* **What needs to be done**: Go from the first line below to the one with "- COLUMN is" and print each line exactly.
Material provided START
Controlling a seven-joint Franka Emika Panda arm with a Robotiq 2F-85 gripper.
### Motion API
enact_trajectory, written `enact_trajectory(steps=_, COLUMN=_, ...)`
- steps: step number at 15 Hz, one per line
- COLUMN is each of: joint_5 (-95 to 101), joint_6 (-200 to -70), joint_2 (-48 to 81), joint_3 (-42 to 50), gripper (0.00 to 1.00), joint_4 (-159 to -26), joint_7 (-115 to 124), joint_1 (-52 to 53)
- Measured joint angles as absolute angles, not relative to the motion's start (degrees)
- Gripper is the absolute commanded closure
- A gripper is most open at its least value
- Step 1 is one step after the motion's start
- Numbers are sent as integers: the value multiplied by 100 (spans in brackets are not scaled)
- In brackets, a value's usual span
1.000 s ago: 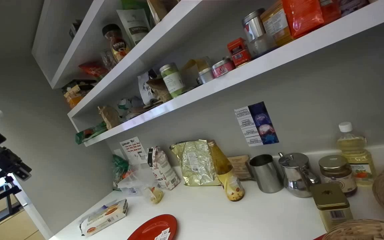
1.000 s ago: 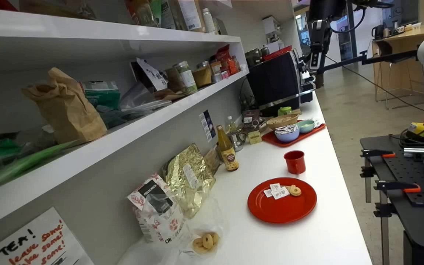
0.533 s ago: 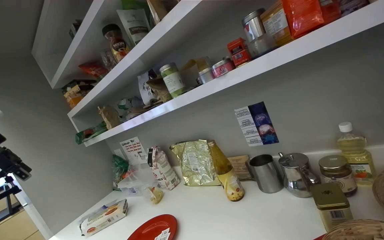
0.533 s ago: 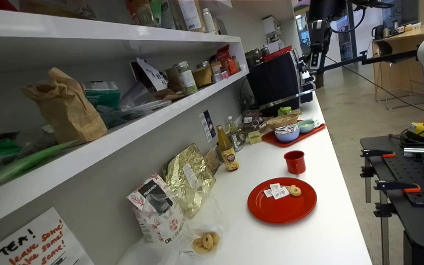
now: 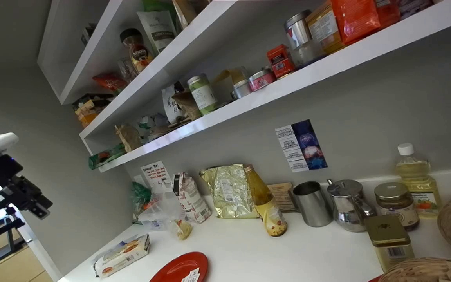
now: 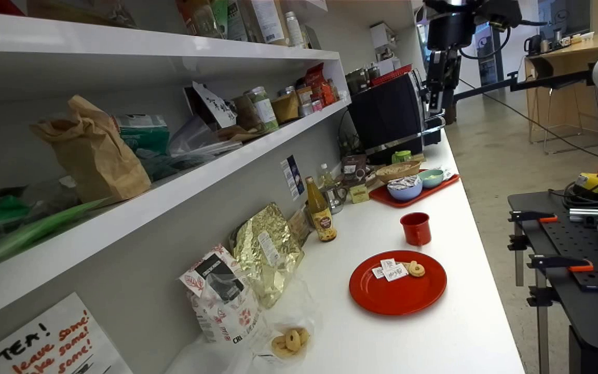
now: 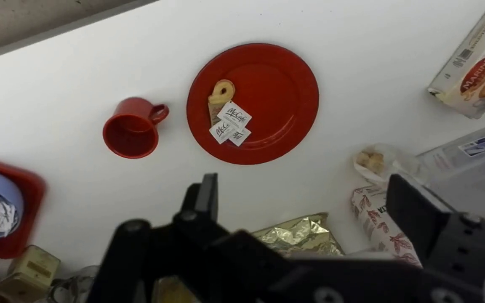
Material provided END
* **Expected answer**:
Controlling a seven-joint Franka Emika Panda arm with a Robotiq 2F-85 gripper.
### Motion API
enact_trajectory, written `enact_trajectory(steps=_, COLUMN=_, ...)`
- steps: step number at 15 Hz, one per line
- COLUMN is each of: joint_5 (-95 to 101), joint_6 (-200 to -70), joint_2 (-48 to 81), joint_3 (-42 to 50), gripper (0.00 to 1.00), joint_4 (-159 to -26), joint_7 (-115 to 124), joint_1 (-52 to 53)

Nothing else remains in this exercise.